With the development of newly emerging technologies like 5G, big data and the Internet of Things (IoT), the traditional server industry will encounter disruptions while providing opportunities for domestic server makers and cloud computing providers, industry analysts said.
An Inspur server (File Photo: VCG)
The market share in the server sector held by Chinese producers has been increasing partly because more companies are opting to buy ordinary servers from Chinese original design manufacturers (ODMs) with lower prices, instead of high-level ones from the US with Intel cores, according to the Chinese edition of the Nikkei Asian Review.

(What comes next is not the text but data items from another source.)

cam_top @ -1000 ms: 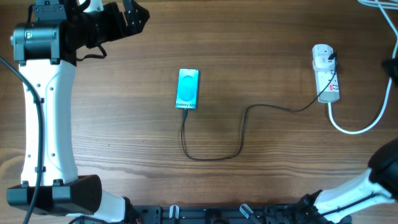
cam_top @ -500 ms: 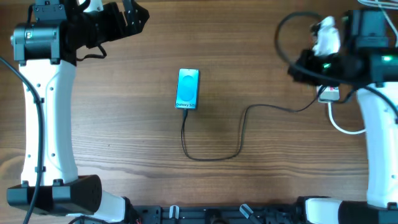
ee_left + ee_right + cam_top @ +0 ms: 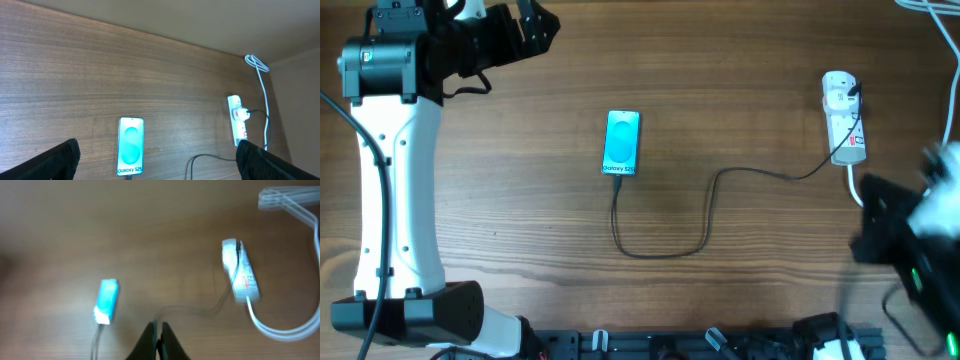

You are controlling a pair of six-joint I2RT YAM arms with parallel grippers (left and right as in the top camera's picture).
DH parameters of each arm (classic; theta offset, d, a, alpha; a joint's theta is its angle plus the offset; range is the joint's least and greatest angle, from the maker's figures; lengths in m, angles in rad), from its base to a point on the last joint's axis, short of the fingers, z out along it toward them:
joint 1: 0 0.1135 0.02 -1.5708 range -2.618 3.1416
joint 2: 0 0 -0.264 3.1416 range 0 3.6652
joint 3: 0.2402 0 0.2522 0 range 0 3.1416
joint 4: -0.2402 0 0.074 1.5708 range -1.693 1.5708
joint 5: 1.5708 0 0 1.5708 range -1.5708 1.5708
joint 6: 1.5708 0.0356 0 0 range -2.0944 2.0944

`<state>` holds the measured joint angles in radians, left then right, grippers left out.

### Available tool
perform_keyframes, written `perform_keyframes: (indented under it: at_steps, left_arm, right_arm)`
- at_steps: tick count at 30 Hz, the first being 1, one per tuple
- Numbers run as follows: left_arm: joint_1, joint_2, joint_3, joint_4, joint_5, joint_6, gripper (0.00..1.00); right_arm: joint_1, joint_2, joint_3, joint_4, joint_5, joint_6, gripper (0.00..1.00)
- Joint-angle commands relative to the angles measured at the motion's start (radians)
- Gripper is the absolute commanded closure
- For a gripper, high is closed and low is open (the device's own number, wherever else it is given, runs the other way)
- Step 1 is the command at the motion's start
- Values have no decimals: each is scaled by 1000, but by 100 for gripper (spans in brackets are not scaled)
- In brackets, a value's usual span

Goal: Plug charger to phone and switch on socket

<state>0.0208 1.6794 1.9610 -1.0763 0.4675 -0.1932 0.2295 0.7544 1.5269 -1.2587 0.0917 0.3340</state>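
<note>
The phone (image 3: pixel 622 142) lies flat mid-table, teal screen up with "Galaxy" text; it also shows in the left wrist view (image 3: pixel 130 146) and the right wrist view (image 3: pixel 106 301). The black charger cable (image 3: pixel 660 254) meets the phone's bottom edge, loops, and runs to the white socket strip (image 3: pixel 845 130) at the far right, also in the left wrist view (image 3: pixel 238 125) and the right wrist view (image 3: pixel 241 272). My left gripper (image 3: pixel 538 25) (image 3: pixel 157 147) is wide open and empty at the top left. My right gripper (image 3: pixel 868 238) (image 3: pixel 159 339), blurred, is shut and empty below the socket.
The socket's thick white cord (image 3: pixel 895 208) curves off the strip's near end toward the right table edge. A coil of white cord (image 3: pixel 256 62) lies at the far right corner. Bare wood lies between the phone and the socket.
Half a second ago my right arm was over the socket at the upper right. It has now swung down to the lower right. The left arm, phone and cable have not moved.
</note>
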Motion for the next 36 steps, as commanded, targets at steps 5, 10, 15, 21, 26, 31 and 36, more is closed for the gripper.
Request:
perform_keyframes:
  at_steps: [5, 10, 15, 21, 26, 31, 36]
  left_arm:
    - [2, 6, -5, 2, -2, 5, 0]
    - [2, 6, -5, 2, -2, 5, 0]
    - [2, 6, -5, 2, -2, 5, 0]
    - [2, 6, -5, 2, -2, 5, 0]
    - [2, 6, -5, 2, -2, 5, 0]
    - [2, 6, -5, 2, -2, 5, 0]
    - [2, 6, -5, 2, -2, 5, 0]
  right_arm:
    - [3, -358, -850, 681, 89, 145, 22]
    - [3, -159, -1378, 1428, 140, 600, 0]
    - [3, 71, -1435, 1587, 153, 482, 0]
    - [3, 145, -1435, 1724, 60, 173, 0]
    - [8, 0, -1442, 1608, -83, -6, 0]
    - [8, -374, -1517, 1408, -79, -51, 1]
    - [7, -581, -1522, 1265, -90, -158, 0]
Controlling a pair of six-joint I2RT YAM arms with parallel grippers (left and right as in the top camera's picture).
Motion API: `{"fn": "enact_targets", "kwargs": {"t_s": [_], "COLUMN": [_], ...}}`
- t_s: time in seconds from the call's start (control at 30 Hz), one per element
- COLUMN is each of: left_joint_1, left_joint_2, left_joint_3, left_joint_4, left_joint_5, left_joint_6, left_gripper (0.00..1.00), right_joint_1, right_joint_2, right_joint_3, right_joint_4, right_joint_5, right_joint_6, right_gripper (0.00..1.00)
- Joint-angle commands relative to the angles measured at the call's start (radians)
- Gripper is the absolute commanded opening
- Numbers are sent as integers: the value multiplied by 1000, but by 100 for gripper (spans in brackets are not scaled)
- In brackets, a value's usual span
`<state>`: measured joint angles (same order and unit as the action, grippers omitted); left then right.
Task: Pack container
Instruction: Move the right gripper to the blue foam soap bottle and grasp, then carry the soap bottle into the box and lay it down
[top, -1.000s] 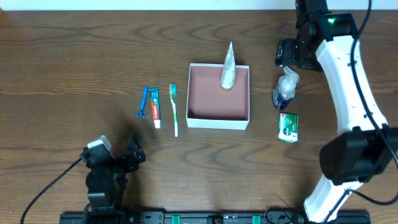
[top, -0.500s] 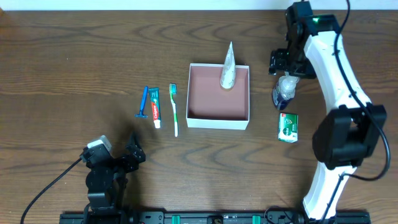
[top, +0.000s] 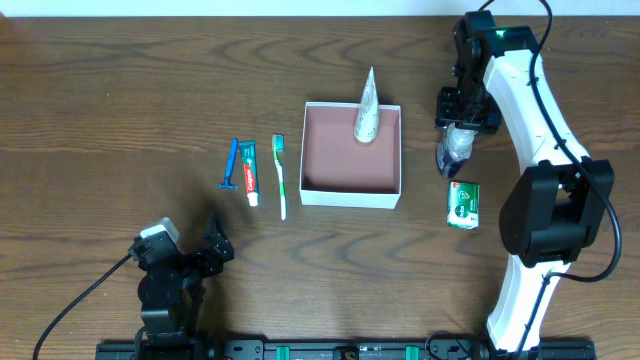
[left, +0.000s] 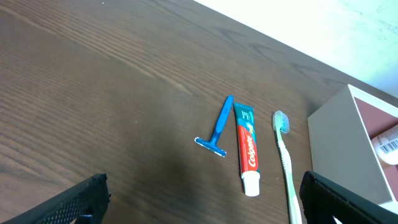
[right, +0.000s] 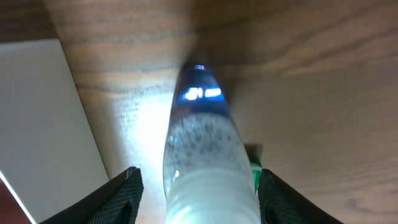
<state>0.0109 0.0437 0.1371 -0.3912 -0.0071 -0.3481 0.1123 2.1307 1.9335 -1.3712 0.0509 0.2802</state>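
- 2 arms work at a wooden table (top: 100, 120). The left one is folded low at the near left edge. Its left gripper (top: 205, 252) faces the toiletries, and its fingers (left: 87, 196) are spread wide with nothing between them.
- 3 toiletries lie side by side near the middle: a blue razor (top: 229, 165), a toothpaste tube (top: 248, 172) and a toothbrush (top: 280, 176). They are just beside one another.
- 1 white container (top: 352, 195) sits at the table's middle, just right of the toothbrush. A white tube (top: 366, 108) stands in its far right corner and leans over the far wall. The left wrist view cuts the container off at the frame's right edge.
- The right arm reaches from the near right edge to the far side, then bends back down. Its right gripper (top: 460, 122) points down over a clear bottle (top: 452, 152) lying just right of the container.
- Its jaws are apart, 1 finger on each side of the bottle, with a gap on the container side. Contact on the other side cannot be told.
- A green box (top: 463, 203) lies near the bottle, on its near side.
- From overhead the gripper hides the bottle's top, and glare washes out the right wrist view.
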Motion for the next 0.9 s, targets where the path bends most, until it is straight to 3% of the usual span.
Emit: {"fn": "enact_targets", "kwargs": {"t_s": [0.0, 0.2, 0.3, 0.6, 0.7, 0.87], "left_joint_1": [-4, -4, -4, -4, -4, -4], "left_joint_2": [-7, -7, -7, -7, -7, -7], "left_joint_3": [-20, -20, -20, -20, -20, -20], "left_joint_4": [-3, -3, -3, -3, -3, -3], "left_joint_5": [-2, -2, -2, -2, -2, -2], "left_joint_6": [-9, -9, -9, -9, -9, -9], "left_gripper": [98, 98, 98, 98, 98, 98], "right_joint_1": [-14, -29, -29, -29, -29, -25], "right_joint_2": [-3, -3, -3, -6, -18, -103], "right_joint_3": [-10, -10, -10, -10, -10, -9], "right_joint_4": [-21, -34, -33, -37, -36, -37], "right_joint_5": [2, 5, 4, 4, 4, 4], "right_joint_6": [-5, -5, -5, -5, -5, -4], "right_gripper": [61, 59, 50, 36, 27, 24]}}
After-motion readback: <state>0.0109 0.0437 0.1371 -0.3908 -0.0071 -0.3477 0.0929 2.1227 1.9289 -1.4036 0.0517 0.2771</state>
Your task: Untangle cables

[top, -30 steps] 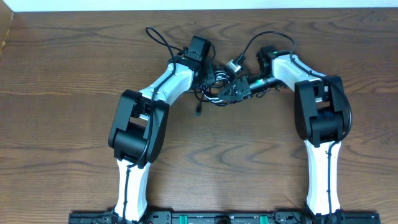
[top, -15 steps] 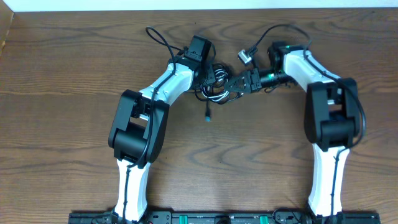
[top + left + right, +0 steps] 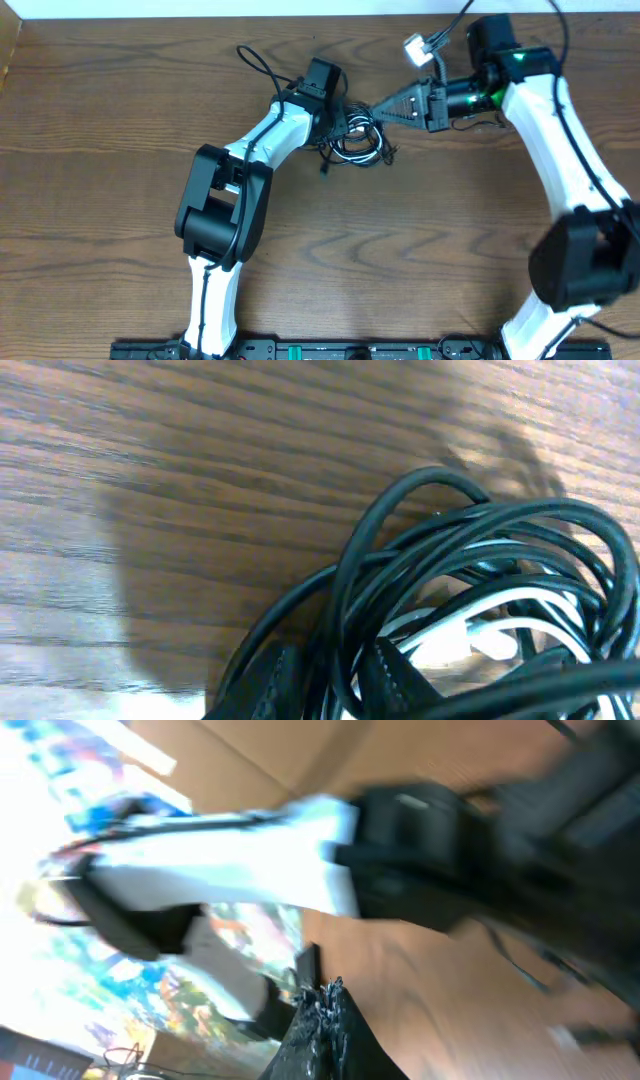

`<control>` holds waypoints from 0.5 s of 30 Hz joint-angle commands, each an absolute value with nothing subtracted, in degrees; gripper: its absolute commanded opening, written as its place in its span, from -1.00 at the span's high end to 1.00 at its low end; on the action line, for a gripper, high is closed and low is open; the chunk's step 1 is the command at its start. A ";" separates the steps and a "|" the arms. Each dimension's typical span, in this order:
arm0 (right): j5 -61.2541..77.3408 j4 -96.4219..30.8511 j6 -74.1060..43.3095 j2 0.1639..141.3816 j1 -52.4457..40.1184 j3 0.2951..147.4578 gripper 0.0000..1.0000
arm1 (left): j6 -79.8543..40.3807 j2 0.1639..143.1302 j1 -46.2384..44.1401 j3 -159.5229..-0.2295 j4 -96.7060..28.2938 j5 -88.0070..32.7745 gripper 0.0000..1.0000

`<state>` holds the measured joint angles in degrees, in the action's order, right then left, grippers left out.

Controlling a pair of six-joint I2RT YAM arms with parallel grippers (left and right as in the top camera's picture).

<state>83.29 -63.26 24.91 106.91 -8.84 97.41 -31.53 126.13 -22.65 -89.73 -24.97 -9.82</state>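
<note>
The cables (image 3: 352, 143) lie in a knotted heap on the table (image 3: 100, 150), at about 12 o'clock from its middle and near the far edge, with one plug end (image 3: 324, 172) trailing out at 7 o'clock. The left pincer (image 3: 330, 682) is closed on a black strand at the heap's 10 o'clock side, and its wrist view shows black loops wound over a white cable (image 3: 470, 638). The right pincer (image 3: 380, 106) sits just beside the heap at 2 o'clock with its fingers pressed together; whether a thin strand is caught between them cannot be told, as its own view is blurred. The step in hand looks like pulling the heap apart between the two arms. To do it well, the left should probably act as a fixed anchor while the right draws slowly toward 2 o'clock, low over the table. If the whole heap slides instead of loosening, the better course is likely to stop and feed a free plug end back through its loop - hard pulling would only tighten the knot
</note>
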 commanded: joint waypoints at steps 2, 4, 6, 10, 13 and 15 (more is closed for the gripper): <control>84.12 -61.87 23.92 105.10 -8.64 97.89 0.98 | -31.77 128.53 -22.13 -88.33 -26.09 -6.81 0.45; 78.02 -61.47 20.18 105.12 -8.67 97.86 0.98 | -31.73 127.92 -22.11 -88.44 -26.74 -7.49 0.44; 70.57 -60.90 17.85 105.12 -8.67 97.84 0.98 | -30.63 125.69 -21.85 -88.53 -26.94 -9.13 0.26; 55.96 -58.37 11.14 105.12 -8.71 97.82 0.67 | -27.81 120.57 -21.76 -88.53 -27.42 -9.17 -0.13; 44.23 -58.74 7.01 105.12 -9.10 97.80 0.27 | -27.64 117.84 -21.76 -88.53 -30.41 -9.15 -0.23; 38.98 -59.64 6.90 105.12 -9.85 97.67 0.09 | -27.64 117.21 -21.76 -88.53 -32.40 -9.17 -0.23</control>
<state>54.08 -58.83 11.62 104.86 -9.02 97.45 -29.08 120.90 -22.15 -88.95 -30.63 -9.93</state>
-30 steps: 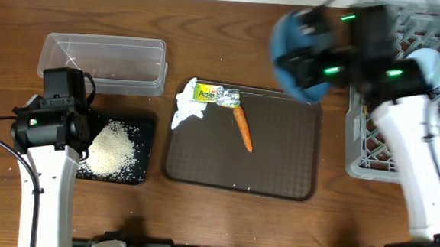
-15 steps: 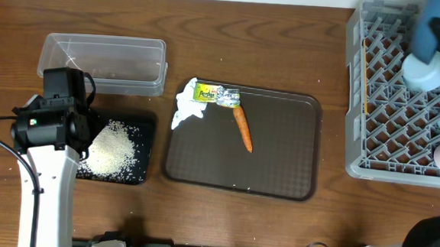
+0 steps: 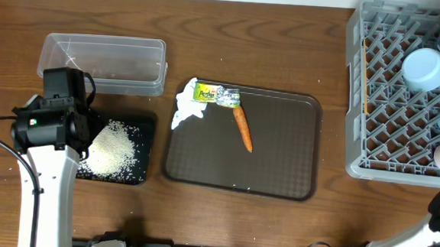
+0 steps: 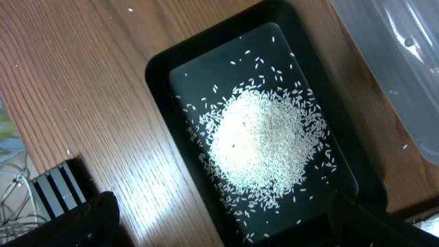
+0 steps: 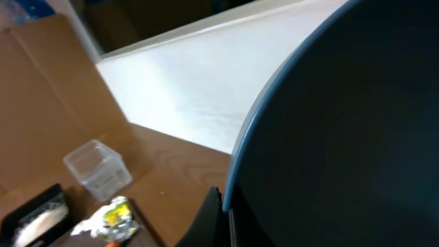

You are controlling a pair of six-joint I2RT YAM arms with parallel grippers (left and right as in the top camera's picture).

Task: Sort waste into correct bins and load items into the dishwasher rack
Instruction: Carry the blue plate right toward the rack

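Right gripper: clamped on wide blue plate-bowl. Lower it edgewise into large grey lattice rack, clear of small light-blue bowl. Left gripper: fingers apart, above shallow black rectangular tray.

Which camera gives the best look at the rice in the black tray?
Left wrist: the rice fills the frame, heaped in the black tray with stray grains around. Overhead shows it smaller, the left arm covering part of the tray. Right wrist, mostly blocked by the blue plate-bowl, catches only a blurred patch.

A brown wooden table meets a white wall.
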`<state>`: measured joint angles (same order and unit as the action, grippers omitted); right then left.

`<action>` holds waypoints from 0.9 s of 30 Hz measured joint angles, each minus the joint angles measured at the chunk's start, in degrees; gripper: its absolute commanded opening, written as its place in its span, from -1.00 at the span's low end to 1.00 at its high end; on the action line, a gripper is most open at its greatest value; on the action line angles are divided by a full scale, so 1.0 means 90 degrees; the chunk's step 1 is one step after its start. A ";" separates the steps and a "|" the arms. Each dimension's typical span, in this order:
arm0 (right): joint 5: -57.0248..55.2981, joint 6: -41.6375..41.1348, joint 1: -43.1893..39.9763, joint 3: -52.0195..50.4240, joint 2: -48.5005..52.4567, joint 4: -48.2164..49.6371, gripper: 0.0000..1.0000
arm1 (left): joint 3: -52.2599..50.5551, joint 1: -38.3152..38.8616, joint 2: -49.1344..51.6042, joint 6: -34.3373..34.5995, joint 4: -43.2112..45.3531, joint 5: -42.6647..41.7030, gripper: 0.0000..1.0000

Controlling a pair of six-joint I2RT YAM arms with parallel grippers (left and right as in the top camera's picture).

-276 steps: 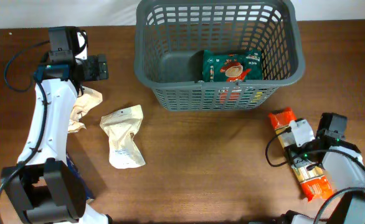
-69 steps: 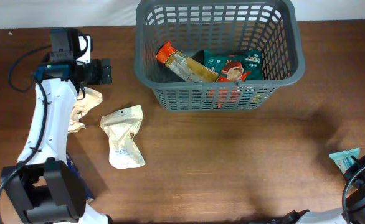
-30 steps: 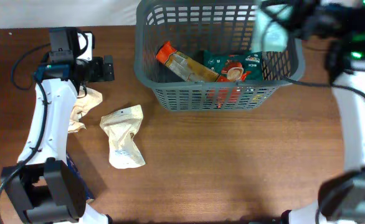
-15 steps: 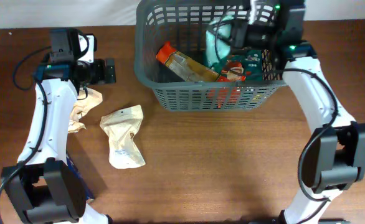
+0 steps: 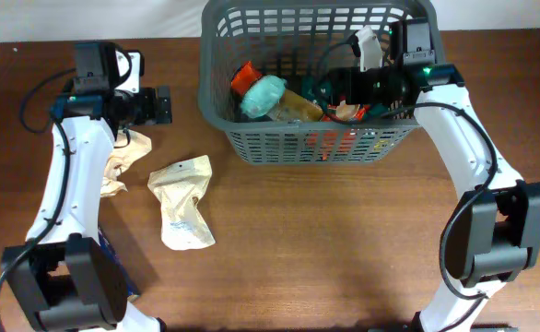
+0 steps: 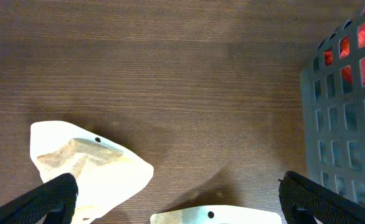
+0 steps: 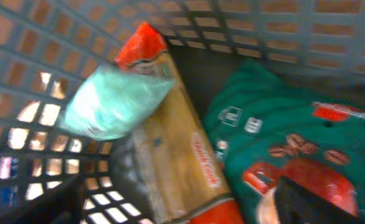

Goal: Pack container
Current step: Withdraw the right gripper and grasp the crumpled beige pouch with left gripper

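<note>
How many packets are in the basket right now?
3. A pale teal pouch is over an orange-ended packet in the basket; a dark green coffee packet lies beside them. More could be hidden underneath.

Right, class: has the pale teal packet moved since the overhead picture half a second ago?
Yes. The teal packet has gone left within the basket, from over the green coffee bag to the orange packet.

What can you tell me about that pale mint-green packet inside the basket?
The mint-green packet is a small, soft-looking pouch, puffy and rounded, its print too blurred to read. It lies tilted in the left part of the grey basket, seemingly resting on a long tan packet with orange ends. The right gripper hangs apart from it.
</note>
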<state>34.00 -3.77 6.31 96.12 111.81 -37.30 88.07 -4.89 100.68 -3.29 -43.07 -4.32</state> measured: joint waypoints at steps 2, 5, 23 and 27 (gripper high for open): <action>-0.0012 0.0136 0.0000 0.0078 0.0000 -0.0121 0.98 | 0.0000 -0.0002 0.0005 -0.0024 0.0000 0.0010 0.99; 0.0104 0.0202 -0.0005 0.0687 0.0002 -0.0670 0.99 | 0.0000 -0.0002 0.0005 -0.0044 0.0002 0.0151 0.98; -0.2686 0.1258 -0.1520 0.8162 -0.0301 -0.6263 0.98 | 0.0000 -0.1107 0.0007 0.0121 -0.0243 0.0811 1.00; -0.3288 0.1069 -0.2142 0.8245 -0.0415 -0.6424 0.99 | 0.0000 -0.1632 0.0032 0.0355 -0.1105 0.0481 1.00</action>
<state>4.40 5.85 -12.97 170.32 108.07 -95.11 88.07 -19.57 100.97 -0.10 -53.01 0.01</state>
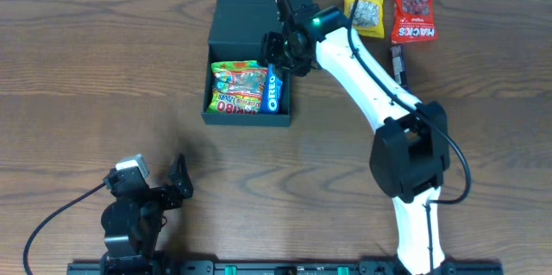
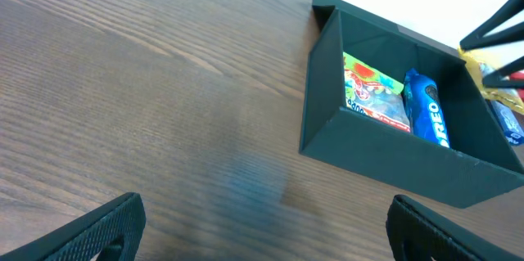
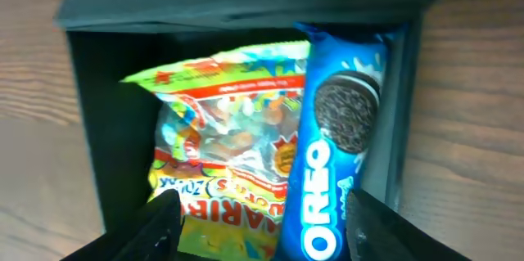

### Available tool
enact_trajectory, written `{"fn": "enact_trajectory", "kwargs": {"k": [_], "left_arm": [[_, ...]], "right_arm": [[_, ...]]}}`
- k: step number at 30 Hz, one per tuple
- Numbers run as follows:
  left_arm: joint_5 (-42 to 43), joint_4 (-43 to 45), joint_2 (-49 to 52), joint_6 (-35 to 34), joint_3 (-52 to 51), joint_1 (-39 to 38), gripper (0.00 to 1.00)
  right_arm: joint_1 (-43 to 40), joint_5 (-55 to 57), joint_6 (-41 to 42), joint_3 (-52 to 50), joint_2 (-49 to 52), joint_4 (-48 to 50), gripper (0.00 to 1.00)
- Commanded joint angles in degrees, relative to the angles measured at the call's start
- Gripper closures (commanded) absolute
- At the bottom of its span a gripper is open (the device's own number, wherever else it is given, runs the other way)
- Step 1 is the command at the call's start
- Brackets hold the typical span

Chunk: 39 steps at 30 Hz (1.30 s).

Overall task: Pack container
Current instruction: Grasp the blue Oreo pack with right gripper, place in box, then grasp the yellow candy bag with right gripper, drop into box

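The dark green container (image 1: 216, 51) stands open at the table's back middle, its lid flap lying flat behind it. Inside lie a colourful Haribo packet (image 1: 238, 87) and a blue Oreo packet (image 1: 274, 90) along its right wall. My right gripper (image 1: 285, 51) hovers over the container's back right part, open and empty; in the right wrist view its fingers (image 3: 262, 228) straddle the Haribo packet (image 3: 221, 155) and the Oreo packet (image 3: 340, 155). My left gripper (image 1: 177, 180) is open and empty near the front left; the left wrist view shows its fingers (image 2: 266, 228) over bare wood, with the container (image 2: 360, 150) ahead.
A yellow snack packet (image 1: 365, 6) and a red Hacks packet (image 1: 414, 14) lie at the back right. A small dark bar (image 1: 398, 62) lies below them. The right arm (image 1: 371, 85) stretches from the front right across to the container.
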Motion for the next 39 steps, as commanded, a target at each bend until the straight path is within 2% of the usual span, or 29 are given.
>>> {"fn": "enact_trajectory", "kwargs": {"k": [1,4,6,8,11,13,17,20,23,28,39], "left_arm": [[-0.1,-0.3,-0.3,-0.2,-1.0,0.3,0.05],[-0.1,-0.3,-0.3,-0.2,-1.0,0.3,0.05],[-0.1,-0.3,-0.3,-0.2,-1.0,0.3,0.05],[-0.1,-0.3,-0.3,-0.2,-1.0,0.3,0.05],[-0.1,-0.3,-0.3,-0.2,-1.0,0.3,0.05],[-0.1,-0.3,-0.3,-0.2,-1.0,0.3,0.05],[-0.1,-0.3,-0.3,-0.2,-1.0,0.3,0.05],[-0.1,-0.3,-0.3,-0.2,-1.0,0.3,0.05],[-0.1,-0.3,-0.3,-0.2,-1.0,0.3,0.05],[-0.1,-0.3,-0.3,-0.2,-1.0,0.3,0.05],[-0.1,-0.3,-0.3,-0.2,-1.0,0.3,0.05]], "right_arm": [[-0.2,-0.6,-4.8,0.3,-6.0,0.9,0.35],[-0.2,-0.1,-12.7,0.3,-9.3,1.8,0.34],[-0.2,2.8,-16.9,0.3,-11.0,1.7,0.30],[-0.2,7.4,-17.9,0.3,-11.8,1.9,0.01],[-1.4,15.1,-23.8,0.3,-12.0,5.2,0.01],[-3.7,18.6,-24.0,0.3,-12.0,8.3,0.01],[-10.8,19.5,-25.6,0.3,-11.2,15.1,0.01],[-18.4,19.5,-25.8,0.3,-8.4,23.6,0.03],[-22.5,19.3,-27.2,0.3,-4.7,31.0,0.05],[-24.9,19.3,-28.2,0.3,2.7,39.6,0.08],[-24.8,19.1,-28.1,0.3,16.1,48.9,0.06]]}}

Data from International Data Corp (IDC) showed that in the first quarter of this year, Dell Technologies retained the No.1 position in the global server market with a share of 20.2 percent, followed by HPE/New H3C Group, with a 17.8 percent share. China's largest server maker Inspur held 6.2 percent of the market, ranking third spot, while Lenovo had 5.7 percent in the fourth.
"As a key part of IT infrastructure, servers play a basic supporting role for computing, and we want to realize independence and self-control especially in these basic technologies," Liu Xin, a senior industry analyst at Beijing-based CCID Consulting, told the Global Times.
Chinese vendors are catching up in terms of global share while their US counterparts have shown declining trend, although the latter still lead the market, said Liu.
According to market research firm Gartner, Dell's shipments of x86-based servers declined by 6.8 percent year-on-year in the first quarter of this year, while No.2 vendor HPE's shipments fell 14.5 percent. In comparison, Inspur's shipments grew 10.6 percent.
"Chinese server vendors are narrowing the gap with foreign vendors, from both the technology and shipment perspectives," said Charlie Dai, principal analyst at market research company Forrester Research Inc.
"The server industry in China is one key market segment, building the hardware infrastructure foundation for digital transformation. Chinese companies have rich experience serving local customers. They are pursuing strategic acquisitions, collaboration as well as research and development investment," Dai said.
Liu acknowledged that there are still some areas where Chinese vendors need to catch up to the core technologies in the server sector such as CPUs, semiconductors, storage and operating system.
"But we can also see alluring opportunities," Liu added.
As more enterprises are choosing open cloud computing solutions instead of traditional server providers amid the new technology wave featured by 5G, big data, artificial intelligence and the IoT, Chinese server vendors that cater to such rising demand will find late-mover advantages.
"The prioritization of emerging technologies worldwide has been and will be giving these vendors strategic opportunities for business growth, changing the market share in the meantime," Dai said.
IHS Markit analyst Vlad Galabov said in a January report that "Inspur is sending a clear challenge to established server veterans HPE and Dell," adding that it is making big investments in AI, cloud service providers and a diverse portfolio.
Inspur fills the AI-related server demand from China's top internet giants - Baidu, Alibaba and Tencent, according to media reports.
"With 5G commercialization landing in China, it will play a catalyst role for domestic players to make trials in the huge market," Liu noted.